Experimental setup and procedure

Participants sat at a desk in front of a 24” computer screen (resolution: 1920 x 1080 pixels, refresh rate: 60 Hz), at a distance of 90 cm. A keyboard and mouse were positioned within easy reach.

Experiment 1 consisted of two conditions, a Solo condition (always performed first) and a Joint condition (always performed second). We chose this fixed order of conditions because we wanted to see whether (and to what extent) participants would reduce their maximum individual tracking load in the Joint condition by offloading to the computer partner. For participants to decide how much to offload, they needed to be aware of their own individual capacity. This means that in case of the MOT task, participants needed to know how many targets they were able to track individually. For this reason, we had participants perform the Solo condition first (so they could learn about their individual capacity), followed by the Joint condition where participants could then decide whether they wanted to reduce their tracking load relative to the Solo condition. Note that we address potential concerns about order effects in the final paragraph of the Results section.

There were 25 trials in the Solo and 50 trials in the Joint condition; resulting in 75 trials in total. In the Solo condition, participants performed the MOT task alone. In each trial, 19 stationary objects were initially displayed on the screen. Out of these, 6 objects were randomly selected as “targets” and were highlighted in white; all other objects served as “distractors” and were colored in grey. Participants were instructed to select as many (i.e., between 0 and 6) targets as they would like to track in that trial. They indicated their selection via mouse click and then confirmed this selection by clicking on a dot in the center of the screen. Upon confirmation, the highlighted targets switched color such that all objects (targets and distractors) now looked identical, i.e., all were colored grey. All objects then started to move, moving across the screen in randomly selected directions for a duration of 11 seconds. While moving, objects repelled each other and the screen borders in a physically plausible way (i.e., angle of incidence equals angle of reflection). Once the objects stopped moving, participants were instructed to click on those targets they had previously selected.

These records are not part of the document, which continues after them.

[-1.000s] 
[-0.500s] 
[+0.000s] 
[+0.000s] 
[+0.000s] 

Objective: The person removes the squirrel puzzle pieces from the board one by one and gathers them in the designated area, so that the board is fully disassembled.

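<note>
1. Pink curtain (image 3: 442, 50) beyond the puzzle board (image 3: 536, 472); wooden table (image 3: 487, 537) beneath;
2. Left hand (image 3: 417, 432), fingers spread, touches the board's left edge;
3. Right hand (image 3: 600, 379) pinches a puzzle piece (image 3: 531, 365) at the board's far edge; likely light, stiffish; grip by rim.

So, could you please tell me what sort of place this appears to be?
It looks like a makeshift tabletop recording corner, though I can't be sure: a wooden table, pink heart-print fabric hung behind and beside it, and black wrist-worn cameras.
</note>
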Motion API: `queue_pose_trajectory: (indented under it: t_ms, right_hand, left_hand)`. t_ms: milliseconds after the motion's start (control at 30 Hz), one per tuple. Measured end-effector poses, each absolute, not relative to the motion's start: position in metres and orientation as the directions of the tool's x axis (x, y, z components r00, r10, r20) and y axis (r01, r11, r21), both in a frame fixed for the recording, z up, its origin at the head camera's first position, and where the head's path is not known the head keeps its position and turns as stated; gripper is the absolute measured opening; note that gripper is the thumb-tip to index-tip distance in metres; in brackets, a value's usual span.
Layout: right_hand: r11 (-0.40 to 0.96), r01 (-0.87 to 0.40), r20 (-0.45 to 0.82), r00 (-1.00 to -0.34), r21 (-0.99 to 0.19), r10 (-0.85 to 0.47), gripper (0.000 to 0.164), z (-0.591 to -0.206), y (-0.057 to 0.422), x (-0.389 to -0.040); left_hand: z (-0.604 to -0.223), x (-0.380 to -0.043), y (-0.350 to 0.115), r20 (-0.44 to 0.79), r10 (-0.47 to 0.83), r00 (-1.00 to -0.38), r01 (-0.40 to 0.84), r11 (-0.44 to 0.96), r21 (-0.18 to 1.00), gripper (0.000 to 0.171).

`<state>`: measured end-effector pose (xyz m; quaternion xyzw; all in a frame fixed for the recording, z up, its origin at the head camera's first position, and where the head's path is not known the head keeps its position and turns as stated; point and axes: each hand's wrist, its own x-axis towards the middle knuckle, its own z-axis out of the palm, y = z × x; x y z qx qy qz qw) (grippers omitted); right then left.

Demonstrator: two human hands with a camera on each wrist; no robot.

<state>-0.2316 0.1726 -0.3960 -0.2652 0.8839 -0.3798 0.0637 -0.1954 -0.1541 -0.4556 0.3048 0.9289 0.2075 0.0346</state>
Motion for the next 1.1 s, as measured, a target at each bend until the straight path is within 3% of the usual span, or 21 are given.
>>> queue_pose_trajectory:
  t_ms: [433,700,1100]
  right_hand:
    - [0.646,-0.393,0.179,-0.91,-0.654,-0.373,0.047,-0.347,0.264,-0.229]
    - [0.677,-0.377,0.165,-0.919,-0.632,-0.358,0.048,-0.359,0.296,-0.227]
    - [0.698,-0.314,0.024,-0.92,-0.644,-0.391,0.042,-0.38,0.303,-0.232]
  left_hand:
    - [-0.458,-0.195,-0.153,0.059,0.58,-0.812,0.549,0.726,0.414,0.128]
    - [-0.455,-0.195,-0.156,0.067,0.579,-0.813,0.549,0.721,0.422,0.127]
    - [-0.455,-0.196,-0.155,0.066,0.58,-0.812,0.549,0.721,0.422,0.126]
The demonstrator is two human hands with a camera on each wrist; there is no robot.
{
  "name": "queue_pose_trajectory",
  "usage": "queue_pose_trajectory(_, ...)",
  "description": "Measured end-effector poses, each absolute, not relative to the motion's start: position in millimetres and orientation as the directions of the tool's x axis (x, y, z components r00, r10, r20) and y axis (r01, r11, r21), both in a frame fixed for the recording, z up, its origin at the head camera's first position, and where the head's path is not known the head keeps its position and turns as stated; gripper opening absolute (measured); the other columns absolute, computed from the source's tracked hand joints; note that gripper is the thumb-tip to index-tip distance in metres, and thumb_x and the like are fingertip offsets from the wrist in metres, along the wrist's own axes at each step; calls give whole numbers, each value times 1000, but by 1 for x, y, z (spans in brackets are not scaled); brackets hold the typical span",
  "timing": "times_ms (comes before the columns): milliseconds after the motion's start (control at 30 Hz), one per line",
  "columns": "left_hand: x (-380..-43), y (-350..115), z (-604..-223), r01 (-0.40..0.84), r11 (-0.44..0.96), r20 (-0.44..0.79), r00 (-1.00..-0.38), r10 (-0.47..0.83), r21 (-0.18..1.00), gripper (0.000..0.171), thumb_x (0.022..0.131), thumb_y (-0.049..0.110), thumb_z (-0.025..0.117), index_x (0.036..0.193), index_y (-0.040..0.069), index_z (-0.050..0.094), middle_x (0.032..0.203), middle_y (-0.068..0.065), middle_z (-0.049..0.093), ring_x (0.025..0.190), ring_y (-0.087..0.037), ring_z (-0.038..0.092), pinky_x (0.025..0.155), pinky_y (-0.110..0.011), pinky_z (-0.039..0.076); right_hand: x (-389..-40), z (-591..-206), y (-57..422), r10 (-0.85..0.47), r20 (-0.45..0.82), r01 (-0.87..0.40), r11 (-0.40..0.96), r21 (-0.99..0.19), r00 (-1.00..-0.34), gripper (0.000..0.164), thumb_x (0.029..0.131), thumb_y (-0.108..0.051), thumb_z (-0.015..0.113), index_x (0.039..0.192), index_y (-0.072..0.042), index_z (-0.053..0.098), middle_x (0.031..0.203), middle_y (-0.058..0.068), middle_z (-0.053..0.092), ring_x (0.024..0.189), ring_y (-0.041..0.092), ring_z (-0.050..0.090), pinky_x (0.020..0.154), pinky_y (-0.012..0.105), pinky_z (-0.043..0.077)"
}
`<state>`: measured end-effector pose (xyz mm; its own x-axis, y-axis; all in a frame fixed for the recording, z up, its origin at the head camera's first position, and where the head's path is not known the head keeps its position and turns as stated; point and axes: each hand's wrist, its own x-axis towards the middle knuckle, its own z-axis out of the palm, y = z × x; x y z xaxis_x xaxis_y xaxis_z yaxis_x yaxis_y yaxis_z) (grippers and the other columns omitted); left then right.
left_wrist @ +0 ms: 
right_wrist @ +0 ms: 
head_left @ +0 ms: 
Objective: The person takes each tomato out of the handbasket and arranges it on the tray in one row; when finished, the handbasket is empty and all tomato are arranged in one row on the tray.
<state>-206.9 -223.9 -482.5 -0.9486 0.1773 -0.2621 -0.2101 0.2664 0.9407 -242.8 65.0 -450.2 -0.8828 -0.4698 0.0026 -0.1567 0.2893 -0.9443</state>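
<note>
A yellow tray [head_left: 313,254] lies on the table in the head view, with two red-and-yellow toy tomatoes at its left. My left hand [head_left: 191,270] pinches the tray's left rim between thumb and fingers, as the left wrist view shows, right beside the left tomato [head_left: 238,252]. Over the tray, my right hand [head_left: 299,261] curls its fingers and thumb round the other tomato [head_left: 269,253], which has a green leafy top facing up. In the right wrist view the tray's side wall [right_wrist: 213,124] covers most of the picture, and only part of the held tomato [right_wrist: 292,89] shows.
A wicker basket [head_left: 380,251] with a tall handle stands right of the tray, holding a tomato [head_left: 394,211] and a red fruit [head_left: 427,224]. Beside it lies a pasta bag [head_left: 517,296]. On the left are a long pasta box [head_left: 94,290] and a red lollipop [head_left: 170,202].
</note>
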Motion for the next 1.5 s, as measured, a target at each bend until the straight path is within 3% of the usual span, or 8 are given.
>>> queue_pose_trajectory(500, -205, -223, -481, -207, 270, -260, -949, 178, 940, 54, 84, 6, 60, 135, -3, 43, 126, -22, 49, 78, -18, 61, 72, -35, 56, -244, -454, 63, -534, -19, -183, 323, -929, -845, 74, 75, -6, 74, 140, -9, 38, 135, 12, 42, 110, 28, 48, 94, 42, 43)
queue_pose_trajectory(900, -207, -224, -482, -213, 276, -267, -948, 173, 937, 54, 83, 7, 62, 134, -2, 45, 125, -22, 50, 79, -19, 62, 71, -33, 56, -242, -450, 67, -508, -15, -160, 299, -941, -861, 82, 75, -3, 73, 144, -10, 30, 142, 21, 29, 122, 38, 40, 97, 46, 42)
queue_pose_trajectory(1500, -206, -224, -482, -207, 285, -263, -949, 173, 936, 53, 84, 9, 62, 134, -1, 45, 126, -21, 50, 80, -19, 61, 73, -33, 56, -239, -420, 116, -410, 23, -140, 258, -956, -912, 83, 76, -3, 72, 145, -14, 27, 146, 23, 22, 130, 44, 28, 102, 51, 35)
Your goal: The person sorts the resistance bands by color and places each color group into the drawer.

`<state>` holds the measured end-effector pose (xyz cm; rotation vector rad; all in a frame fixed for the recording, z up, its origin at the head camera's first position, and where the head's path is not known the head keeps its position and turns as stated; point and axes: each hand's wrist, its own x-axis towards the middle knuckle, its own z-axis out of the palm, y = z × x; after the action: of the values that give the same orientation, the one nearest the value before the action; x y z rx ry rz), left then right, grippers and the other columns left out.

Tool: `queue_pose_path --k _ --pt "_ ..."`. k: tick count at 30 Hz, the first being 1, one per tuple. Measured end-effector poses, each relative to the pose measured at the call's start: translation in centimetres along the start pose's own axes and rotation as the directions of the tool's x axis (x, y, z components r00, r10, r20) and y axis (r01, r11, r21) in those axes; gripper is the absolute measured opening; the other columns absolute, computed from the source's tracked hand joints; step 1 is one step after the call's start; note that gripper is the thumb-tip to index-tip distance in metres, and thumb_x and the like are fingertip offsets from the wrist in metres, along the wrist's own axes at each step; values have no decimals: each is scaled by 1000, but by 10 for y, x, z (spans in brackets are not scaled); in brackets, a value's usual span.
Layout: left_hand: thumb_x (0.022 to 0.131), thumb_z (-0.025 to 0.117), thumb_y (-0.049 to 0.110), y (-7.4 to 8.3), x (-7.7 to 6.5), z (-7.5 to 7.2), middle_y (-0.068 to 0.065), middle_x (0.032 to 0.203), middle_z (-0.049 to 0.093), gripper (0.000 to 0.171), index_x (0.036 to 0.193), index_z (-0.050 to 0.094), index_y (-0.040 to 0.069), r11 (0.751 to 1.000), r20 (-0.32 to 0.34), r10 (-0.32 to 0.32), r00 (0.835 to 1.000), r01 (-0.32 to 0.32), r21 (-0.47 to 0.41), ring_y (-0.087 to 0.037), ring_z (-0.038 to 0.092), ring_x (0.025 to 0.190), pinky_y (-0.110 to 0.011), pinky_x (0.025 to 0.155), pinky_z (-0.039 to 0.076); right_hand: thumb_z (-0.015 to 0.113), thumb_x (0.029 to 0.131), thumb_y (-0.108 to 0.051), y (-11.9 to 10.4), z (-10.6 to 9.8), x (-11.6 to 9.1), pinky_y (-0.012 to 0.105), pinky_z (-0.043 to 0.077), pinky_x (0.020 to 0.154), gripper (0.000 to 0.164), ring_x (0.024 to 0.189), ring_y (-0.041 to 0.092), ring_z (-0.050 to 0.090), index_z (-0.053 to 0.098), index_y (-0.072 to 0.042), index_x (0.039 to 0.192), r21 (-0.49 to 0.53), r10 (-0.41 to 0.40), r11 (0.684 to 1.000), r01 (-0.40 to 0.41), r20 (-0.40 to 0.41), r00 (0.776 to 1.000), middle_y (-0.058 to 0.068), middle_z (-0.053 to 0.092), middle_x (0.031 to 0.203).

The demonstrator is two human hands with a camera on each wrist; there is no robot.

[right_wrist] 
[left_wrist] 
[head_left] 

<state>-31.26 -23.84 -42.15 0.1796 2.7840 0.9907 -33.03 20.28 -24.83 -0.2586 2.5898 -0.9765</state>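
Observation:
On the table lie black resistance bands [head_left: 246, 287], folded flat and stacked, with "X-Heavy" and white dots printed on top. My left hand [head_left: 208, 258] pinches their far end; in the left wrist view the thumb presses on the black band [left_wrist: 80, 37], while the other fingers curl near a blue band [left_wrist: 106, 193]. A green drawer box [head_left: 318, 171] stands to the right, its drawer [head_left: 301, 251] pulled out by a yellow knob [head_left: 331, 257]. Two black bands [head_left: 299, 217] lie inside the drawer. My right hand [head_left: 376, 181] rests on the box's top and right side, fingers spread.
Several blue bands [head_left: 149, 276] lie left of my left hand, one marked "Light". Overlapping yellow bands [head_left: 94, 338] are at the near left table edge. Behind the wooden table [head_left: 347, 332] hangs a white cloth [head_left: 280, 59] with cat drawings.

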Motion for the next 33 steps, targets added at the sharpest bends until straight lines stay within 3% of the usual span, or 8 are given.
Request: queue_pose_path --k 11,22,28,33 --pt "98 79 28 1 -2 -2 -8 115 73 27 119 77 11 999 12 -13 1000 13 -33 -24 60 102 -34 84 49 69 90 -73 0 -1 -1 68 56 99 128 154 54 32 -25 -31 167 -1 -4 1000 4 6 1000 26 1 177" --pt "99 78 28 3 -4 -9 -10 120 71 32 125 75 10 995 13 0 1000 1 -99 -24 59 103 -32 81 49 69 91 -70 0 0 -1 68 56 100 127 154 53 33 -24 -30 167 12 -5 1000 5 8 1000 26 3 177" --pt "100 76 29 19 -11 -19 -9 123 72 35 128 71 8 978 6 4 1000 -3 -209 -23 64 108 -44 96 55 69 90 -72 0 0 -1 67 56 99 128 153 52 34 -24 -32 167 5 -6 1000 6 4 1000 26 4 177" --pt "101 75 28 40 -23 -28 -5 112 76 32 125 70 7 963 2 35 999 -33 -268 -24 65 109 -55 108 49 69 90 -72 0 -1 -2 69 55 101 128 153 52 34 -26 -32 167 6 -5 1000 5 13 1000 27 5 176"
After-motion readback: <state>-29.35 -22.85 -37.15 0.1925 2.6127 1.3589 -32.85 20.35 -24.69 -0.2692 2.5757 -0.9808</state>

They confirmed their target selection by clicking on the dot in the center of the screen, thereby marking the end of the trial. For an exemplary trial sequence, see Fig 1 (top row).

Participants were informed that they would earn one point for each correctly identified target, yet would lose one point for each incorrect selection. The goal was to identify as many targets as possible without making mistakes. Prior to performing the Solo condition, participants were instructed by the experimenter on the task procedure and performed two training trials to become familiar with the sequence of events.

In the Joint condition, participants performed the same MOT task as in the Solo condition but now together with a so-called “computer partner” (which was an algorithm). Participants were told that those targets that they do not select themselves will be selected and tracked by the computer. That is, after participants selected their targets and confirmed their selection, the remaining targets were highlighted in violet to indicate that these had been selected by the computer partner. For instance, if a participant selected three particular targets, the remaining three targets were automatically selected by the computer partner. Then, as in the Solo condition, all objects started moving across the screen (with targets and distractors looking identical) for 11 seconds. Once objects stopped moving, participants were asked to select their previously selected targets. After participants confirmed their selection, the remaining targets were selected by the computer partner; the selected targets were highlighted in yellow. Participants then confirmed seeing the computer partner’s selection by pressing the space bar, thereby marking the end of the trial. For an exemplary trial sequence, see Fig 1 (bottom row).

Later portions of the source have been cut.